Problem statement: Please return the whole listing. Keep each line exactly the same.

Supplied data:
= Beginning of Section =

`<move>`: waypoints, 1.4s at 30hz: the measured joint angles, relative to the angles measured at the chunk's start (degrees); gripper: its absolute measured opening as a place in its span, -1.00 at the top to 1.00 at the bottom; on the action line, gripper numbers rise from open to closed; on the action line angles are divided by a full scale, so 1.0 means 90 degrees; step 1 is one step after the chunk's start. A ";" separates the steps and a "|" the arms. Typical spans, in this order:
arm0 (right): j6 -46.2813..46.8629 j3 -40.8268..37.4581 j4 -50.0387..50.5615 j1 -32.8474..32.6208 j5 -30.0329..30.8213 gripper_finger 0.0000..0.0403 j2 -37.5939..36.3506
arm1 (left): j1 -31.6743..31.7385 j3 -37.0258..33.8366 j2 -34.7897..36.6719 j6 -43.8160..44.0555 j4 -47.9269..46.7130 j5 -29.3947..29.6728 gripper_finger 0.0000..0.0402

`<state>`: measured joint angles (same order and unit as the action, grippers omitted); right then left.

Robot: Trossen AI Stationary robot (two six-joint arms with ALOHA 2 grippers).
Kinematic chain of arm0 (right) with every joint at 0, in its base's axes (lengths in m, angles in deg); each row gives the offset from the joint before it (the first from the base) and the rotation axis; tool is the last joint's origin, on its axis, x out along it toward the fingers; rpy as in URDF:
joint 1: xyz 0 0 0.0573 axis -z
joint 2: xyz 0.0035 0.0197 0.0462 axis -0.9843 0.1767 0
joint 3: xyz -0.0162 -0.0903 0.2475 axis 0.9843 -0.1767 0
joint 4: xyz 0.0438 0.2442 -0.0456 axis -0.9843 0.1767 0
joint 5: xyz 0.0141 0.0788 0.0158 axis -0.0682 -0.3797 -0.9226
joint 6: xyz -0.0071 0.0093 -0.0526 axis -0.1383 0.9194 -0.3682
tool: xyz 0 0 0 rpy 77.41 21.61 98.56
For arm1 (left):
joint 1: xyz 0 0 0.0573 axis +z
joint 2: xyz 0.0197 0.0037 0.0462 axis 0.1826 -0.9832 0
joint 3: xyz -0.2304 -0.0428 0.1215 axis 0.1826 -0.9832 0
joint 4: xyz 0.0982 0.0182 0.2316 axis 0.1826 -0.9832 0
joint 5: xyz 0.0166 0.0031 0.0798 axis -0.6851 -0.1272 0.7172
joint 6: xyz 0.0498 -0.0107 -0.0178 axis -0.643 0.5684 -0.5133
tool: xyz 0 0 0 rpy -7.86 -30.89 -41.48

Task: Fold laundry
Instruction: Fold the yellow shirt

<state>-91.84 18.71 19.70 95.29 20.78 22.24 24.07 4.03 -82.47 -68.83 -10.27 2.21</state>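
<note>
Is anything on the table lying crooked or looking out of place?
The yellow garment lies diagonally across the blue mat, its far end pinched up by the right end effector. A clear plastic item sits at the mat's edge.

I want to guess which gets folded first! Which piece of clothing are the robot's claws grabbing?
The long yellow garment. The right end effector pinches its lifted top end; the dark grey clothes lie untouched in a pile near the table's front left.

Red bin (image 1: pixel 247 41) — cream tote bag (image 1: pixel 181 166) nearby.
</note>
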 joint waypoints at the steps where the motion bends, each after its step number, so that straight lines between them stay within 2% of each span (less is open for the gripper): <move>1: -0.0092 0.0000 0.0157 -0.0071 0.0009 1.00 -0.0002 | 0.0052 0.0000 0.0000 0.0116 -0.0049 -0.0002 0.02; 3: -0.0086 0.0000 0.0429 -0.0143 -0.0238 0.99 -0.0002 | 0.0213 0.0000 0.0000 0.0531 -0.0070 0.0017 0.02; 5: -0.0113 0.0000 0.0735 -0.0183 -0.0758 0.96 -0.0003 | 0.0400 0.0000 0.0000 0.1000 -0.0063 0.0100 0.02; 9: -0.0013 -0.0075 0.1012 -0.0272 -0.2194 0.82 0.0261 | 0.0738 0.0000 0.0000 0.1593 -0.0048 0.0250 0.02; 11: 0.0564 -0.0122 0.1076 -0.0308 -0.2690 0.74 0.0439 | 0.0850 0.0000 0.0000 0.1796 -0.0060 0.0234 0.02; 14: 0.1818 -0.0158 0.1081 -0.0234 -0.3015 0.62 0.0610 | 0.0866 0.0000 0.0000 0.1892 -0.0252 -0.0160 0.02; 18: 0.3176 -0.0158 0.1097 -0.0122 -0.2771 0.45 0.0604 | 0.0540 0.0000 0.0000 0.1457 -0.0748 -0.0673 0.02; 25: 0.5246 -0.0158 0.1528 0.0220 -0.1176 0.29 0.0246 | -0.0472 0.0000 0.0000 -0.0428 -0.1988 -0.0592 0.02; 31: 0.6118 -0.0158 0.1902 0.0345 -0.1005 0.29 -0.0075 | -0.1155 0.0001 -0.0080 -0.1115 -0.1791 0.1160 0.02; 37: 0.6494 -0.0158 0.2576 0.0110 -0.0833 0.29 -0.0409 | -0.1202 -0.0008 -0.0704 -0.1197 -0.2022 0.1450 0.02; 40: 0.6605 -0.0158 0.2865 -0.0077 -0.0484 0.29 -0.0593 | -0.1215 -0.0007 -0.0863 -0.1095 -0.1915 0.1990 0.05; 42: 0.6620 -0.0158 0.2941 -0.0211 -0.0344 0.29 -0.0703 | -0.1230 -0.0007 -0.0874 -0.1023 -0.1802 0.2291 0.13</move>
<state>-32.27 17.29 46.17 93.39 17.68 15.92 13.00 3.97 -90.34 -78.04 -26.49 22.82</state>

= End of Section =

Answer to the problem:
`<move>`: waypoints, 1.4s at 30hz: the measured joint angles, relative to the angles measured at the chunk's start (degrees); gripper: its absolute measured opening as a place in its span, -1.00 at the top to 1.00 at the bottom; on the action line, gripper numbers rise from open to closed; on the action line angles are divided by a full scale, so 1.0 means 90 degrees; step 1 is one step after the chunk's start. A ";" separates the steps and a "|" the arms. Typical spans, in this order:
arm0 (right): j6 -46.2813..46.8629 j3 -40.8268..37.4581 j4 -50.0387..50.5615 j1 -32.8474..32.6208 j5 -30.0329..30.8213 gripper_finger 0.0000..0.0403 j2 -37.5939..36.3506
arm1 (left): j1 -31.6743..31.7385 j3 -37.0258..33.8366 j2 -34.7897..36.6719 j6 -43.8160..44.0555 j4 -47.9269..46.7130 j5 -29.3947..29.6728 gripper_finger 0.0000..0.0402

`<state>`: measured joint angles (same order and unit as the action, grippers omitted); right then left.

Robot: Trossen AI Stationary robot (two six-joint arms with ALOHA 2 grippers).
Kinematic chain of arm0 (right) with every joint at 0, in its base's axes (lengths in m, angles in deg); each row gives the offset from the joint before it (the first from the base) and the rotation axis; tool is the last joint's origin, on its axis, x out along it toward the fingers; rpy as in URDF:
joint 1: xyz 0 0 0.0573 axis -z
joint 2: xyz 0.0035 0.0197 0.0462 axis -0.9843 0.1767 0
joint 3: xyz -0.0162 -0.0903 0.2475 axis 0.9843 -0.1767 0
joint 4: xyz 0.0438 0.2442 -0.0456 axis -0.9843 0.1767 0
joint 5: xyz 0.0141 0.0788 0.0158 axis -0.0682 -0.3797 -0.9226
joint 6: xyz -0.0071 0.0093 -0.0526 axis -0.1383 0.9194 -0.3682
tool: xyz 0 0 0 rpy 77.41 21.61 98.56
For arm1 (left):
joint 1: xyz 0 0 0.0573 axis +z
joint 2: xyz 0.0197 0.0037 0.0462 axis 0.1826 -0.9832 0
joint 3: xyz -0.2304 -0.0428 0.1215 axis 0.1826 -0.9832 0
joint 4: xyz 0.0982 0.0182 0.2316 axis 0.1826 -0.9832 0
joint 5: xyz 0.0166 0.0031 0.0798 axis -0.6851 -0.1272 0.7172
joint 6: xyz 0.0498 -0.0107 -0.0178 axis -0.643 0.5684 -0.5133
tool: xyz 0 0 0 rpy -7.86 -30.89 -41.48

Task: Fold laundry
Instruction: Fold the yellow shirt

<state>-91.84 18.71 19.70 95.29 20.78 22.24 24.07 4.03 -82.47 -68.83 -10.27 2.21</state>
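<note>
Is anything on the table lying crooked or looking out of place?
The yellow garment lies diagonally across the blue mat, its far end pinched up by the right end effector. A clear plastic item sits at the mat's edge.

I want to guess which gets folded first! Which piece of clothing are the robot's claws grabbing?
The long yellow garment. The right end effector pinches its lifted top end; the dark grey clothes lie untouched in a pile near the table's front left.

Red bin (image 1: pixel 247 41) — cream tote bag (image 1: pixel 181 166) nearby.
</note>
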 joint waypoints at the steps where the motion bends, each after its step number, so that straight lines between them stay within 2% of each span (less is open for the gripper): <move>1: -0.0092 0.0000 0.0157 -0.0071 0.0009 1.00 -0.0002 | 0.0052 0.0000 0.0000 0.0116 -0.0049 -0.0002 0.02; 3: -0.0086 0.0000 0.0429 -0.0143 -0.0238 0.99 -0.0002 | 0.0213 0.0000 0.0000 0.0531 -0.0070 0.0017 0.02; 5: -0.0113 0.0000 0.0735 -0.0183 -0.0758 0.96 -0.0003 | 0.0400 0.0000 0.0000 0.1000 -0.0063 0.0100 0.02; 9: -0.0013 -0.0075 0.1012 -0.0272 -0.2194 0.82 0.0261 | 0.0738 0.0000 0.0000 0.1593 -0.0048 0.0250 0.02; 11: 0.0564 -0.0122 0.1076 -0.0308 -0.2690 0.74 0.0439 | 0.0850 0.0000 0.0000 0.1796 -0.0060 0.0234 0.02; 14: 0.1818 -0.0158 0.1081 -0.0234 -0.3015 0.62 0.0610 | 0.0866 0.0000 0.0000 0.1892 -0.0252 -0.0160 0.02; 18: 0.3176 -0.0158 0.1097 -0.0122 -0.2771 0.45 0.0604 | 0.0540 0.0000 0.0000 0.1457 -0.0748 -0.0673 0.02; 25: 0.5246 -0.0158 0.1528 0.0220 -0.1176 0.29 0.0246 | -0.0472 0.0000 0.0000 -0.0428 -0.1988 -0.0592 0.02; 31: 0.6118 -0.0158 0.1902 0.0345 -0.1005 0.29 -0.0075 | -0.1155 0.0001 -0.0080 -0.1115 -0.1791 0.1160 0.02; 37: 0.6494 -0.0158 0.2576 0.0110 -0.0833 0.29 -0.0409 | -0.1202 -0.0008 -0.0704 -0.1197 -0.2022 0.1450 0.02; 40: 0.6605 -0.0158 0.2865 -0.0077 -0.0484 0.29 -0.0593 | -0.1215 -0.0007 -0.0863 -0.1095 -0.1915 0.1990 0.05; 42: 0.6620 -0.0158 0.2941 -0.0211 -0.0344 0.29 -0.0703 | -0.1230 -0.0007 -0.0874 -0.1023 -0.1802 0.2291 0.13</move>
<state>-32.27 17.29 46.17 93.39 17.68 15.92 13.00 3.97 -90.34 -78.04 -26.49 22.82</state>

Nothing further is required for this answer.